- [Problem details]: Write out the records below once more, exactly as they stand.

- [Recorded information]:
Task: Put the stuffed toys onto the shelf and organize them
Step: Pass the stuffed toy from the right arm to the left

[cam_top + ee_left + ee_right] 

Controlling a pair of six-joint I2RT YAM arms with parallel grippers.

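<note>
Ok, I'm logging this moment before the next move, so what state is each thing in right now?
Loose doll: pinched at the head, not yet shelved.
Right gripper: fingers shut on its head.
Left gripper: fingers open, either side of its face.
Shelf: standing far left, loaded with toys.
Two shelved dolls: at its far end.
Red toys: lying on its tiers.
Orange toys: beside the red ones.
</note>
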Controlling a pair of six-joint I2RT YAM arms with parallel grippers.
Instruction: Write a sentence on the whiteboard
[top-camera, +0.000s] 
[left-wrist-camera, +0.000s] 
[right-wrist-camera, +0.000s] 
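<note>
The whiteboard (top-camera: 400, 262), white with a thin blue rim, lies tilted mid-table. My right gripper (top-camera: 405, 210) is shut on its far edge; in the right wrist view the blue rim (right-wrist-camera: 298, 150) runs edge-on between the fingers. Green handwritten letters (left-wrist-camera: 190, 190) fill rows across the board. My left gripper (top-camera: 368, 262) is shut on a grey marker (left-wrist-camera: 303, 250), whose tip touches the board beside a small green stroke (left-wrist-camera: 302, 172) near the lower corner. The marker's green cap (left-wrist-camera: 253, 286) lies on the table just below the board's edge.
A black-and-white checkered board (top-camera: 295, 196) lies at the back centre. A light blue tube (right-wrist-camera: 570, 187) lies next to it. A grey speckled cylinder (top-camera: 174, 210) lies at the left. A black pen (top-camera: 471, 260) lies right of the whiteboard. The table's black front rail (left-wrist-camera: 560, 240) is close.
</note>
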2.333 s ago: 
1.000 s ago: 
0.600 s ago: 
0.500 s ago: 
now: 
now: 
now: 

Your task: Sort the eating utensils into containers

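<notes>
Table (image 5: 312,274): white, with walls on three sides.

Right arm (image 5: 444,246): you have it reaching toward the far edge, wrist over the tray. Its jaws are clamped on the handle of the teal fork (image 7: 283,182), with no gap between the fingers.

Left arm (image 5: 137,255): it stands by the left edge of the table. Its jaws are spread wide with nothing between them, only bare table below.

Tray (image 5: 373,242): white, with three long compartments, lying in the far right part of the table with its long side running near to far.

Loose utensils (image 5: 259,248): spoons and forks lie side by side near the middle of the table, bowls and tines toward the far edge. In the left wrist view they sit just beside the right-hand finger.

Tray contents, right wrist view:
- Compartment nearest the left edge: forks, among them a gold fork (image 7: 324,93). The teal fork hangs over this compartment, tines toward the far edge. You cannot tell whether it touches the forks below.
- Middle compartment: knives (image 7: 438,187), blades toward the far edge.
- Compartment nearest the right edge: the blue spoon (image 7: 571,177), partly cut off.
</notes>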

- [Written solution]:
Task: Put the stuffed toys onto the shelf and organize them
Step: Pass the stuffed toy from the right arm to the left

[cam_top + ee_left + ee_right] 

Controlling a pair of six-joint I2RT YAM arms with parallel grippers.

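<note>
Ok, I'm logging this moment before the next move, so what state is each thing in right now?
Loose doll: pinched at the head, not yet shelved.
Right gripper: fingers shut on its head.
Left gripper: fingers open, either side of its face.
Shelf: standing far left, loaded with toys.
Two shelved dolls: at its far end.
Red toys: lying on its tiers.
Orange toys: beside the red ones.
</note>
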Controlling a pair of six-joint I2RT YAM arms with parallel grippers.
Instruction: Write a sentence on the whiteboard
[top-camera, +0.000s] 
[left-wrist-camera, +0.000s] 
[right-wrist-camera, +0.000s] 
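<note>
The whiteboard (top-camera: 400, 262), white with a thin blue rim, lies tilted mid-table. My right gripper (top-camera: 405, 210) is shut on its far edge; in the right wrist view the blue rim (right-wrist-camera: 298, 150) runs edge-on between the fingers. Green handwritten letters (left-wrist-camera: 190, 190) fill rows across the board. My left gripper (top-camera: 368, 262) is shut on a grey marker (left-wrist-camera: 303, 250), whose tip touches the board beside a small green stroke (left-wrist-camera: 302, 172) near the lower corner. The marker's green cap (left-wrist-camera: 253, 286) lies on the table just below the board's edge.
A black-and-white checkered board (top-camera: 295, 196) lies at the back centre. A light blue tube (right-wrist-camera: 570, 187) lies next to it. A grey speckled cylinder (top-camera: 174, 210) lies at the left. A black pen (top-camera: 471, 260) lies right of the whiteboard. The table's black front rail (left-wrist-camera: 560, 240) is close.
</note>
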2.333 s ago: 
1.000 s ago: 
0.600 s ago: 
0.500 s ago: 
now: 
now: 
now: 

Your task: Sort the eating utensils into containers

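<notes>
Table (image 5: 312,274): white, with walls on three sides.

Right arm (image 5: 444,246): you have it reaching toward the far edge, wrist over the tray. Its jaws are clamped on the handle of the teal fork (image 7: 283,182), with no gap between the fingers.

Left arm (image 5: 137,255): it stands by the left edge of the table. Its jaws are spread wide with nothing between them, only bare table below.

Tray (image 5: 373,242): white, with three long compartments, lying in the far right part of the table with its long side running near to far.

Loose utensils (image 5: 259,248): spoons and forks lie side by side near the middle of the table, bowls and tines toward the far edge. In the left wrist view they sit just beside the right-hand finger.

Tray contents, right wrist view:
- Compartment nearest the left edge: forks, among them a gold fork (image 7: 324,93). The teal fork hangs over this compartment, tines toward the far edge. You cannot tell whether it touches the forks below.
- Middle compartment: knives (image 7: 438,187), blades toward the far edge.
- Compartment nearest the right edge: the blue spoon (image 7: 571,177), partly cut off.
</notes>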

Here the exercise is finished.